Guess what Bill I'm a hard ass to. I'm out to take their assets away from them. After all they have a lot of unoccupied vacant shit sitting around. I could just might.. get together with some local developers not doing anything. Instead of occupying some street corner. Go downtown talk to the right people and get some codes written. See how that works Bill? Mr. Opportunity has been saying to me this just might be the time to get very rich.

Difference between me and most. I'm not fooled, paper is asswipe. It's the assets that make you rich and they are out there now in a big way. PAPER DETACHES YOU FROM ASSETS. See I can go to the grocery store with a fucking cow asking to trade it for a box of hamburger helper. They won't do it. See my asset has no value theirs does. They have very successfully established the means of trade. They have warehouses full of paper they can print more freely and take anything and everything they want. They take labor and material. With credit and paper. Thats the game.

54   Katy Perry   2011 Nov 20, 2:38am  

The Main problem is no one really bought anything but many think they did. ( they borrowed btw)
Most of you folks don't understand what "buy" means when it comes to housing
Had these folk actually Bought (paid for with cash) we wouldn't be hear.

Debt slaves think they actually own something.

55   Katy Perry   2011 Nov 20, 2:40am  

And BTW your kids think you REALLY own your house too.

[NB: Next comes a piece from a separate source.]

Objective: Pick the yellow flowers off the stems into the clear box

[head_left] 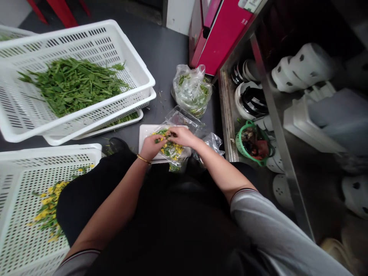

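Note:
My left hand [153,146], with a gold bangle at the wrist, pinches a small green sprig [157,141]. Fingertips of my right hand [181,137] nearly meet it and are also closed on a bit of dark green sprig, blurred and partly covered by the fingers. Beneath both hands, yellow-flowered greens [173,152] lie on clear plastic over a white tray [144,132]. A clear plastic bag [191,92] holding more greens stands beyond the tray. Another crumpled clear bag [212,143] lies beside my right forearm.
Stacked white baskets [138,73] at upper left hold cut green leaves [77,86]. A lower-left white basket [17,218] holds yellow-flowered greens [48,211]. On the right stands a metal shelf [276,115] with white containers and a green basket [251,143]. A pink cabinet [221,34] stands ahead.

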A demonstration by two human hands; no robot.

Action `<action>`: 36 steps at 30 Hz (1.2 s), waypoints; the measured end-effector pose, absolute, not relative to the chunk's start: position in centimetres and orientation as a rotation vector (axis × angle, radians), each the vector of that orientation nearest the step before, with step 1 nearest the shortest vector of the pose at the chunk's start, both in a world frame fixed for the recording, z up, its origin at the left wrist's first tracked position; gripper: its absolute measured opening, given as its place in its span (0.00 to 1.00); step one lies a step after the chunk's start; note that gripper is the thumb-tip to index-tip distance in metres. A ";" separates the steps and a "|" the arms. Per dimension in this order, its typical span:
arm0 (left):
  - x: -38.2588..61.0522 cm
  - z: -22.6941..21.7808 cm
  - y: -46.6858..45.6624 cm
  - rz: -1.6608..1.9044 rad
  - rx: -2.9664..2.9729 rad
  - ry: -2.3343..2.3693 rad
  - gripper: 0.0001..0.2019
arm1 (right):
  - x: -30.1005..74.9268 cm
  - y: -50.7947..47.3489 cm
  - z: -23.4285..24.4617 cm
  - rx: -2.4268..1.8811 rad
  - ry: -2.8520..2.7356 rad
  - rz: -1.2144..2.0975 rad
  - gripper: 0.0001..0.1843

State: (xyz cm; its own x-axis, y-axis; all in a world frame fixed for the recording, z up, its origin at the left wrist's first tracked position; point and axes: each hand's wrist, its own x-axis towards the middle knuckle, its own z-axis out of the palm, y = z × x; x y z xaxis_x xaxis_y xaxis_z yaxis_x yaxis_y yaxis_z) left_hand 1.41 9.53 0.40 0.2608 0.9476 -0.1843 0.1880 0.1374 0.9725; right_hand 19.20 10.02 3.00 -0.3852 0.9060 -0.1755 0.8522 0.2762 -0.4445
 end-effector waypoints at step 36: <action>0.7 1.9 9.6 0.883 0.402 0.742 0.19 | 20.3 11.2 -3.1 -2.129 -2.431 0.743 0.12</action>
State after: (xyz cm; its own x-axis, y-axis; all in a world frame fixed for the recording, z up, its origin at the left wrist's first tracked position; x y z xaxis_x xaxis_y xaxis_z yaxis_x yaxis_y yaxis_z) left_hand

Teach the children well (to be debt slaves)

56   tatupu70   2011 Nov 20, 9:26pm  

Austinhousingbubble says

I should think for me to have attempted to correct you on a topic of discussion would, at the very least, assume that we were engaged at some point in a discussion -- no?

Sorry, didn't know an invitation was needed prior to entering a discussion on the pat.net boards. My apologies.

Austinhousingbubble says

RE interest rates and prices: according to the wisdom of the average contrarian like yourself, the bottom was in in 2009; prices are not falling, they are flat. However, if we are to assume for the sake of argument that prices are falling, I would suggest that there are several price supports that are working in unison with low rates to buffer and even temporarily suspend the rate at which prices continue to correct and likely over-correct to the downside.

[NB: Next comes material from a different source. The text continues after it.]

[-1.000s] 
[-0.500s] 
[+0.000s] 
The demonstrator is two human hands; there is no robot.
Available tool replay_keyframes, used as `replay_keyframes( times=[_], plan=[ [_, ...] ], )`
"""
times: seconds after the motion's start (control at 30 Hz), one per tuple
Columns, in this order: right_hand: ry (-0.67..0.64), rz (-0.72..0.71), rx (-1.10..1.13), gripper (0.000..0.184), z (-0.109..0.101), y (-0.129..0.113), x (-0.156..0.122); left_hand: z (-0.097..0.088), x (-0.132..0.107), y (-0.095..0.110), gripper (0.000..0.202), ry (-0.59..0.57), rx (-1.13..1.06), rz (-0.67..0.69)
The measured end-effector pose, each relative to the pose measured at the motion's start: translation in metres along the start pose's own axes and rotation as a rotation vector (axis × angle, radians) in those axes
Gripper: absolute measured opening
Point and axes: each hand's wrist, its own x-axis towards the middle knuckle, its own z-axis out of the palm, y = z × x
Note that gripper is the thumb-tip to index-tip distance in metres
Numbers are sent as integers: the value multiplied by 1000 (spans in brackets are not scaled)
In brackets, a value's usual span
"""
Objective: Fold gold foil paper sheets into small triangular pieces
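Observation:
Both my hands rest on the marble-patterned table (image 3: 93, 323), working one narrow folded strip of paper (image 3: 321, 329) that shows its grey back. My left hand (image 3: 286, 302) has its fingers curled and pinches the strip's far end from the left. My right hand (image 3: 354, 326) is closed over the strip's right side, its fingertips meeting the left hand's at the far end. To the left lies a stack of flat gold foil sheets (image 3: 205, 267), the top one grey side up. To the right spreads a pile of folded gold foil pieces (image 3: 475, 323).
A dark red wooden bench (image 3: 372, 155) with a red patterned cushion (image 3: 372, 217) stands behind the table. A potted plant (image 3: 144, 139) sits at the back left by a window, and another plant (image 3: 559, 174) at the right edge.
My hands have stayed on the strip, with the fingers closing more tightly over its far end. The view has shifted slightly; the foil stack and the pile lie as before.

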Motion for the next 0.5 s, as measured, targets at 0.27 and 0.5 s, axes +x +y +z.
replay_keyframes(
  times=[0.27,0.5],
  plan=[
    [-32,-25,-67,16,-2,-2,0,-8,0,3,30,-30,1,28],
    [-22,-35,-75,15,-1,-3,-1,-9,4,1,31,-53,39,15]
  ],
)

That's not an unreasonable position. But, it is at odds with the previous statements that interest rates were the cause of the bubble. If interest rates cause bubbles, then we should be in another bubble. They are lower than in 2005-2008. Obviously it's not that simple. Interest rates may have had a small effect by initiating a rational housing boom which affected people's psychology. B. Bill is right though, loose lending is the real cause.